• [Your objective]
Apart from the pictures, every line below needs to be reproduced verbatim.

-----

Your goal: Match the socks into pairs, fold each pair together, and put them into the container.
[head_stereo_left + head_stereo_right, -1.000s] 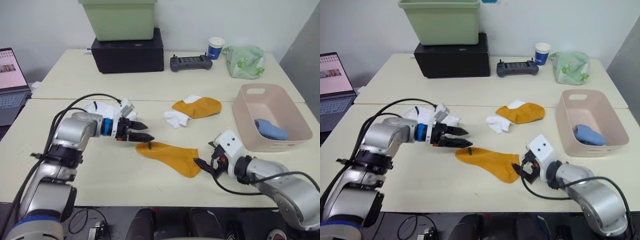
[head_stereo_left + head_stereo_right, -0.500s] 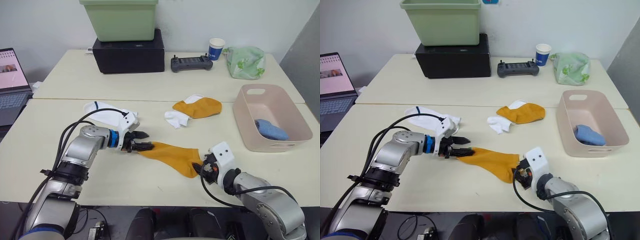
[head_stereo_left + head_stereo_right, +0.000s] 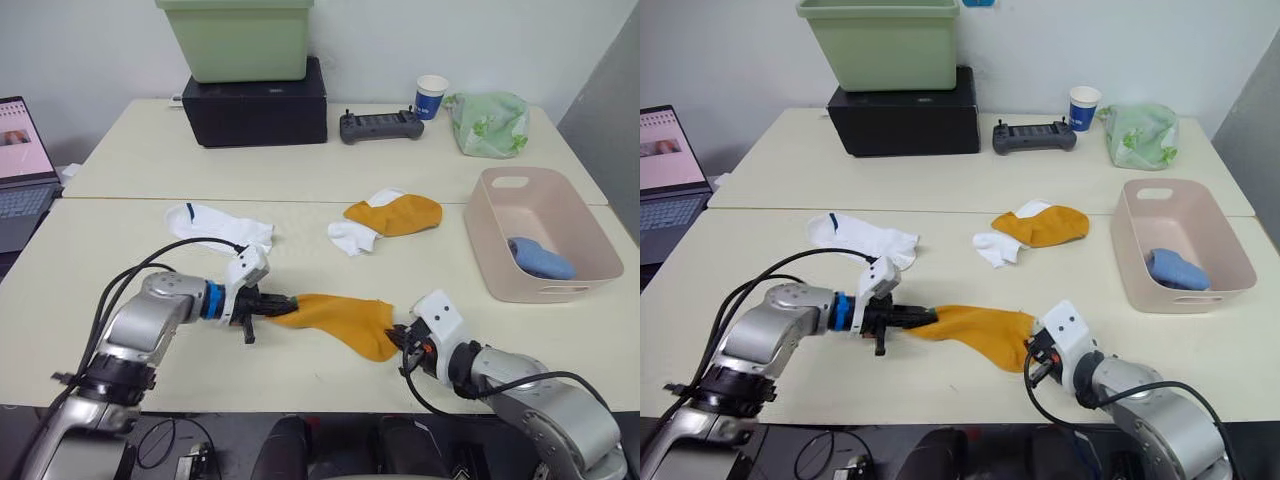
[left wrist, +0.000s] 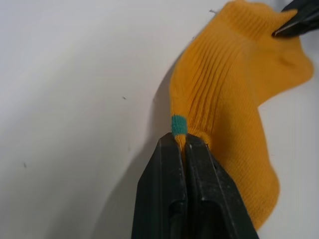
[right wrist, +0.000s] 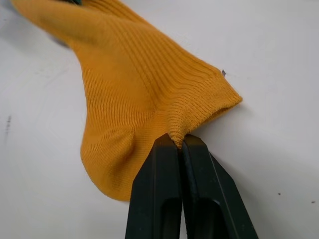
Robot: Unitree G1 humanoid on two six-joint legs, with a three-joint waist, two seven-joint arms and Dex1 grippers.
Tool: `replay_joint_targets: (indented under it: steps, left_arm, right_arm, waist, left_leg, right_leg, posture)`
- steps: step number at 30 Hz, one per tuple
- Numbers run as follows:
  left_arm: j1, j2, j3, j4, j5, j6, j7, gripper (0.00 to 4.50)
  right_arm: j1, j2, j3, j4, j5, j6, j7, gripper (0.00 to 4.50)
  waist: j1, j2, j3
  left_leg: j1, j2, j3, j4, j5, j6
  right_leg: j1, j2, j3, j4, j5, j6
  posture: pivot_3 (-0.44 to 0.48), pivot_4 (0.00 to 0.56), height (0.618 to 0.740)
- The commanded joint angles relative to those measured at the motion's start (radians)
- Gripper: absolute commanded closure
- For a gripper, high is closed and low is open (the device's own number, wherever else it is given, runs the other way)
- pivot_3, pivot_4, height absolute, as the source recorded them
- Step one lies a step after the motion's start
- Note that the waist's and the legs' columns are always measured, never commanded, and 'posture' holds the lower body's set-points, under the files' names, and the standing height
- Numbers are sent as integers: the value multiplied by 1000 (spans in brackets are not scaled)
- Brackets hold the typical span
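- laptop (image 3: 20, 165) at far left edge of the table (image 3: 130, 150), screen lit.
- white sock (image 3: 215, 226) with dark blue mark lies flat on the near table, left of centre, apart from both grippers.
- left gripper (image 4: 183, 144) low over the table front-left, fingers pinched together on one end of the near mustard sock (image 3: 335, 318), right by its green mark (image 4: 178, 125); no gap between the fingers in the left wrist view.
- green tub (image 3: 237, 38) sits on a black box (image 3: 255, 103) at the back, left of centre.
- near mustard sock stretches sideways between the two grippers, left end bunched into a narrow point at the left gripper, wider toward the right.
- second white sock (image 3: 352, 237) lies mid-table, partly under the second mustard sock (image 3: 397, 214), the two touching/overlapping.
- black handheld controller (image 3: 374, 126) at the back, just right of the black box.
- right gripper (image 5: 180, 144) at the near table edge right of centre, fingers clamped shut on the cuff edge of the near mustard sock; fabric puckers where it's pinched.
- paper cup (image 3: 432, 96) blue and white, at the back, between the controller and the cloth bundle.
- green-and-white cloth bundle (image 3: 489, 123) at back right.
- pink basket (image 3: 500, 245) on the right side of the table, well apart from the held sock, upright.
- light blue socks (image 3: 541, 258) as a bundle inside the basket, against its right side; can't tell how many are in the bundle.
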Motion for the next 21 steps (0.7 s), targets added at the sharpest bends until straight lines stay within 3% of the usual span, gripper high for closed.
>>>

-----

• [Task result]
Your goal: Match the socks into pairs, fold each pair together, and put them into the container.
[head_stereo_left + head_stereo_right, -1.000s] 
[head_stereo_left + head_stereo_right, -0.500s] 
[head_stereo_left + head_stereo_right, +0.000s] 
[left wrist, +0.000s] 
[right wrist, +0.000s] 
Robot: Unitree G1 humanoid on two six-joint legs, with a three-joint waist, two seven-joint arms and Dex1 grippers.
Tool: `replay_joint_targets: (indented under it: steps, left_arm, right_arm, waist, left_leg, right_leg, posture)`
- steps: step number at 30 Hz, one per tuple
- Numbers run as follows:
  left_arm: j1, j2, j3, j4, j5, j6, j7, gripper (0.00 to 4.50)
  right_arm: j1, j2, j3, j4, j5, j6, j7, gripper (0.00 to 4.50)
  waist: j1, j2, j3
  left_leg: j1, j2, j3, j4, j5, j6
  right_leg: j1, j2, j3, j4, j5, j6
  posture: pivot_3 (-0.44 to 0.48), pivot_4 (0.00 to 0.56), height (0.618 to 0.740)
- The commanded joint angles relative to those measured at the motion's start (radians)
- Gripper: absolute commanded closure
- For a gripper, high is closed and low is open (the device's own number, wherever else it is given, runs the other way)
- pivot_3, pivot_4, height absolute, as the source recorded them
- Step one lies a step after the motion's start
- Note that the waist's and the legs' columns are always measured, never commanded, and 'posture' holds the lower body's set-points, under the files' names, and the standing height
- Numbers are sent as integers: the value multiplied by 1000 (spans in brackets are not scaled)
- Brackets hold the typical span
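- laptop (image 3: 20, 165) at far left edge of the table (image 3: 130, 150), screen lit.
- white sock (image 3: 215, 226) with dark blue mark lies flat on the near table, left of centre, apart from both grippers.
- left gripper (image 4: 183, 144) low over the table front-left, fingers pinched together on one end of the near mustard sock (image 3: 335, 318), right by its green mark (image 4: 178, 125); no gap between the fingers in the left wrist view.
- green tub (image 3: 237, 38) sits on a black box (image 3: 255, 103) at the back, left of centre.
- near mustard sock stretches sideways between the two grippers, left end bunched into a narrow point at the left gripper, wider toward the right.
- second white sock (image 3: 352, 237) lies mid-table, partly under the second mustard sock (image 3: 397, 214), the two touching/overlapping.
- black handheld controller (image 3: 374, 126) at the back, just right of the black box.
- right gripper (image 5: 180, 144) at the near table edge right of centre, fingers clamped shut on the cuff edge of the near mustard sock; fabric puckers where it's pinched.
- paper cup (image 3: 432, 96) blue and white, at the back, between the controller and the cloth bundle.
- green-and-white cloth bundle (image 3: 489, 123) at back right.
- pink basket (image 3: 500, 245) on the right side of the table, well apart from the held sock, upright.
- light blue socks (image 3: 541, 258) as a bundle inside the basket, against its right side; can't tell how many are in the bundle.
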Motion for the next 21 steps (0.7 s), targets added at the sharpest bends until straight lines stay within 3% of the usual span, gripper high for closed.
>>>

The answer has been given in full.